# Consumer Rub



## nomnomnom (Oct 22, 2013)

What are some of your all's suggestions on the best overall rub from the store? I've been toying around with a simple 1/2c brown sugar, 1/4c paprika, and 1tbs of salt,pepper,ground mustard,chilli powder,onion and garlic powder, and some cayane but I think I am bored of it already. It almost taste like Grippos chips if you eat it plain, hehe.


----------



## kathrynn (Oct 22, 2013)

To purchase and not make home made....I prefer Lotta Bull's rubs, sauces and things.

Kat


----------



## dewetha (Oct 22, 2013)

when i don;t use mine, i use Lysander's made by geneva foods dot com. the burbon rub in is great. i used it on fish,chicken and ribs. there lemon pepper rub is real good on chicken as well.

i didn't care for there spicy bourbon but that's just me.

what does it for me is stuff is labeled : Lysander's Meat Rubs are all natural with no preservatives, fillers or MSG.

just like i make it:)


----------



## weihl165 (Nov 1, 2013)

Just be careful of using store bought rubs, as they tend to be very salty.

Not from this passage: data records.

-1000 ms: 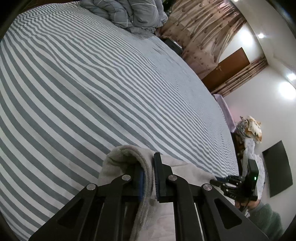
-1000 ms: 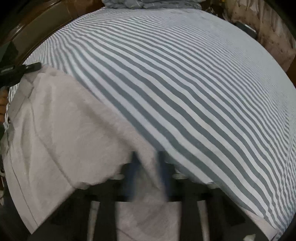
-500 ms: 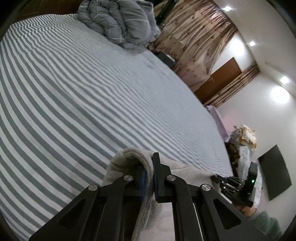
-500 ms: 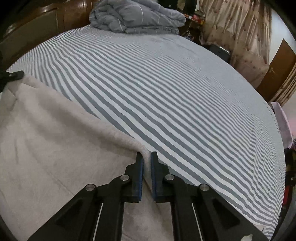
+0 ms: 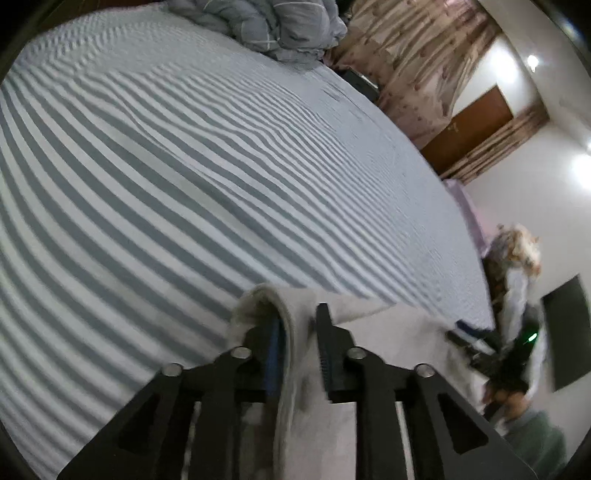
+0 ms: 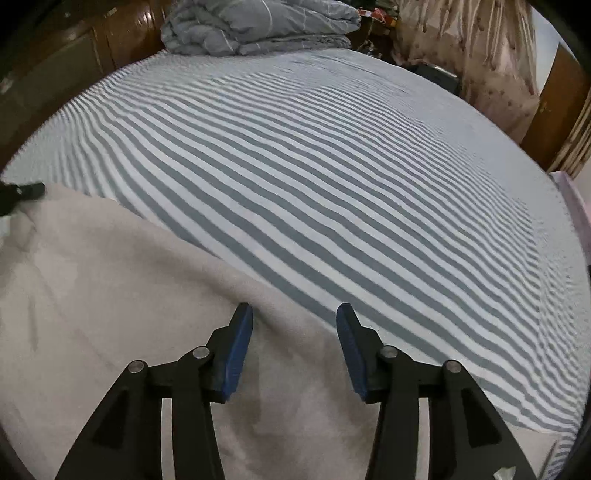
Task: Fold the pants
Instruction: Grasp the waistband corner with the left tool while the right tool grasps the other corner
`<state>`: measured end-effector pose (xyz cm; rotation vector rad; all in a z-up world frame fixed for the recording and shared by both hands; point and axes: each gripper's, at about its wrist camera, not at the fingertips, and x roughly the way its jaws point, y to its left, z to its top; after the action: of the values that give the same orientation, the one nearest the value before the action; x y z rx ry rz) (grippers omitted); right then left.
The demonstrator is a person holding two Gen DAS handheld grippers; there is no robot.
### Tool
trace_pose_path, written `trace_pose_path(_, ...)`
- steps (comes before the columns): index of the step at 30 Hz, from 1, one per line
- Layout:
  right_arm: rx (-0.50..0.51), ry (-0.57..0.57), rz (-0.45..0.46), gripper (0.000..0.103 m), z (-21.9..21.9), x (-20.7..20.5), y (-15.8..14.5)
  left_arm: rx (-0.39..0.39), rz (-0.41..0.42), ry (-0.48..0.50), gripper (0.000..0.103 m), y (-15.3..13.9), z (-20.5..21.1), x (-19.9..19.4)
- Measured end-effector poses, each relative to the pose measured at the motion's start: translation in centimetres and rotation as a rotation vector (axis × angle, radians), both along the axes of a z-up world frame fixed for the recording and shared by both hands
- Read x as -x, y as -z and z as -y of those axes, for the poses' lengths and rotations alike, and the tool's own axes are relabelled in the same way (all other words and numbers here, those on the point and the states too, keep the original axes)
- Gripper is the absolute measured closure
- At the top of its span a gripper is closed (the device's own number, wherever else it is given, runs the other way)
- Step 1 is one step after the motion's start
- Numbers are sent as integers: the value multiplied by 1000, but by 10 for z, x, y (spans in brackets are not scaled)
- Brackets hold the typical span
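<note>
Pale grey pants [image 6: 122, 332] lie spread on the near edge of the striped bed [image 6: 332, 177], a folded duvet [image 6: 258, 26] at its far end. Right hand-held gripper [image 6: 294, 314]: jaws spread wide over the cloth's edge, gripping nothing. Left hand-held gripper [image 5: 298, 321]: blurred, but a fold of fabric seems loosely pinched between its narrowly parted jaws.

From 11 to 2 o'clock the striped bed [image 6: 332, 177] lies flat and open; only the folded duvet [image 6: 258, 26] blocks the far end at 12.
</note>
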<state>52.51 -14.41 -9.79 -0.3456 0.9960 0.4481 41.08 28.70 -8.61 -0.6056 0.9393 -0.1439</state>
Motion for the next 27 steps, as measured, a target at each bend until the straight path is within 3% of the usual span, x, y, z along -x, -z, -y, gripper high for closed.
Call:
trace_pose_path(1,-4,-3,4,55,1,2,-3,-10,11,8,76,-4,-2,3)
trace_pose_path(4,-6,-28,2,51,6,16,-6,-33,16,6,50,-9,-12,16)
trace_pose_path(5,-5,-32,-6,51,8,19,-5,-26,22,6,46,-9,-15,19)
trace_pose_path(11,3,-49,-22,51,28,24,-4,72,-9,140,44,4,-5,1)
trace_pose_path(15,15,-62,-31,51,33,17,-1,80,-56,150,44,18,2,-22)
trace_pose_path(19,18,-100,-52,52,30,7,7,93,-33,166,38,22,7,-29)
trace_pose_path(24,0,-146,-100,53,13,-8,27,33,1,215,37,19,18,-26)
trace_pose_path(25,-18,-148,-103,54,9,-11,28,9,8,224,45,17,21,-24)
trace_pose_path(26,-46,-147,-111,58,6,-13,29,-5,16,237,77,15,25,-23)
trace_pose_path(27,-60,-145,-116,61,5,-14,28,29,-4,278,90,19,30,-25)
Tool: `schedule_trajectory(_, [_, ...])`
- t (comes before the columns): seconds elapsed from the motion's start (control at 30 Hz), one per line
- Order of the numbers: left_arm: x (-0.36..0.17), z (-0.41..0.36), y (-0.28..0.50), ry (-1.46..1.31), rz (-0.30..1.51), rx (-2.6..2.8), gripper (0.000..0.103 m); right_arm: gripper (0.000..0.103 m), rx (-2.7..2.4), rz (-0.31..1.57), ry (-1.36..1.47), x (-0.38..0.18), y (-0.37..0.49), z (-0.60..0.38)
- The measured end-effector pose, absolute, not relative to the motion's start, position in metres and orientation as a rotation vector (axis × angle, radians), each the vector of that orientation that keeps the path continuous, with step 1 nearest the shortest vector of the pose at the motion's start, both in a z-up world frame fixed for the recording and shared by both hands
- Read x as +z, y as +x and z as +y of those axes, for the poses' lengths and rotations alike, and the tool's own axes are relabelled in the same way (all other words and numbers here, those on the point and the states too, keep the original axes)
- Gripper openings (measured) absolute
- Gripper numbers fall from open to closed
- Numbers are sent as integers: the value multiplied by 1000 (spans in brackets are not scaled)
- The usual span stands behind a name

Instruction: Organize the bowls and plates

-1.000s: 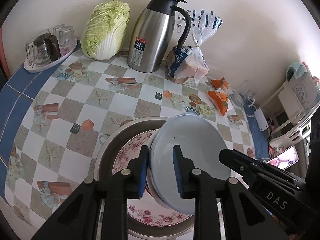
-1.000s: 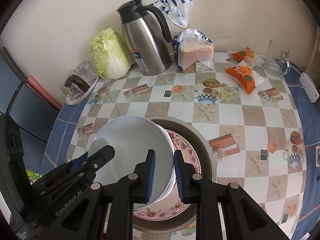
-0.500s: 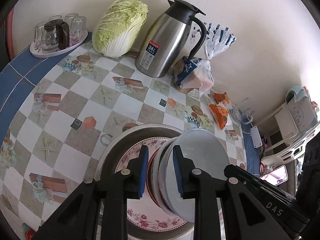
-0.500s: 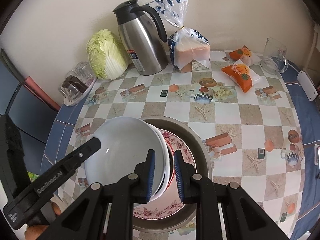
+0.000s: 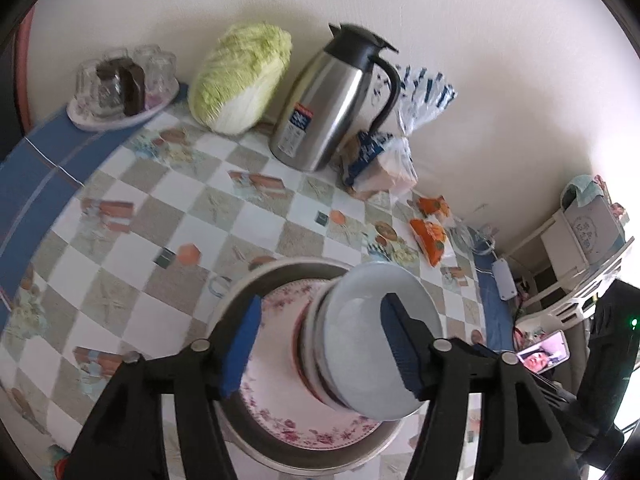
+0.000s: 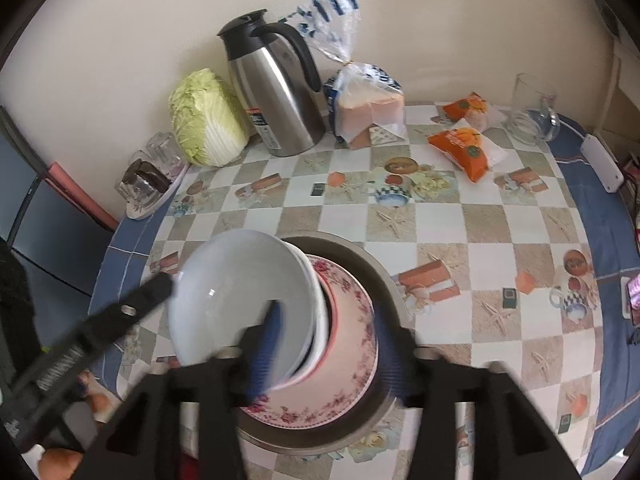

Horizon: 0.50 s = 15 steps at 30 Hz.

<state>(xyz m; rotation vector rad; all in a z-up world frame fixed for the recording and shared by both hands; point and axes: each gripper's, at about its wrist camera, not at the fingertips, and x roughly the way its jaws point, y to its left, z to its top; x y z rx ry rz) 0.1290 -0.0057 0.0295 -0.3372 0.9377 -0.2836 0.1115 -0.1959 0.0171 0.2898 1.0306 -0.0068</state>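
Both my left gripper [image 5: 320, 344] and right gripper [image 6: 328, 344] are opening, releasing the stacked bowls [image 5: 360, 344] tilted on the floral plate [image 5: 280, 396]. Glazed ceramic: stiff, slippery, breakable; grip rims.

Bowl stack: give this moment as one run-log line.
left gripper: opening, astride bowl stack | right gripper: opening | stack: tilted on floral plate in metal basin
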Motion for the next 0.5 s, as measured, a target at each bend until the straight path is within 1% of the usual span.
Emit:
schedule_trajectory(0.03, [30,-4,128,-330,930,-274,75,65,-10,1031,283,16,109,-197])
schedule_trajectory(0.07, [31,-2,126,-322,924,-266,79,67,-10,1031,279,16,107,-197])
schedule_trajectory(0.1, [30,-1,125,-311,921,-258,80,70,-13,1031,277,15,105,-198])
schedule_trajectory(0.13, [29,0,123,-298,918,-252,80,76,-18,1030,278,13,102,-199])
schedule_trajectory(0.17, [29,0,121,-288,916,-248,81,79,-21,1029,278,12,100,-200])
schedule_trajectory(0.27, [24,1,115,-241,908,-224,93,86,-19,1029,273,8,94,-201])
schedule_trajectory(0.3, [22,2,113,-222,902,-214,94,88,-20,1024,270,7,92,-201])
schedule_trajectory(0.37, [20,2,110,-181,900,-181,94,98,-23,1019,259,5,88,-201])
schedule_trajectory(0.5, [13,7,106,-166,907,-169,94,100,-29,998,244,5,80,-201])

For store bought or bottled rubs, I like Plowboys, Daves rib rub is ok, or search for big bald bbq rub, from jeffs book, goes pretty good with everything. Good Luck!


----------



## millerk0486 (Nov 1, 2013)

If you have any good BBQ restaurants near you, sometimes you can buy their rub.


----------



## smokeusum (Nov 1, 2013)

weihl165 said:


> Just be careful of using store bought rubs, as they tend to be very salty. For store bought or bottled rubs, I like Plowboys, Daves rib rub is ok, or search for big bald bbq rub, from jeffs book, goes pretty good with everything. Good Luck!



I second the salt thing!


----------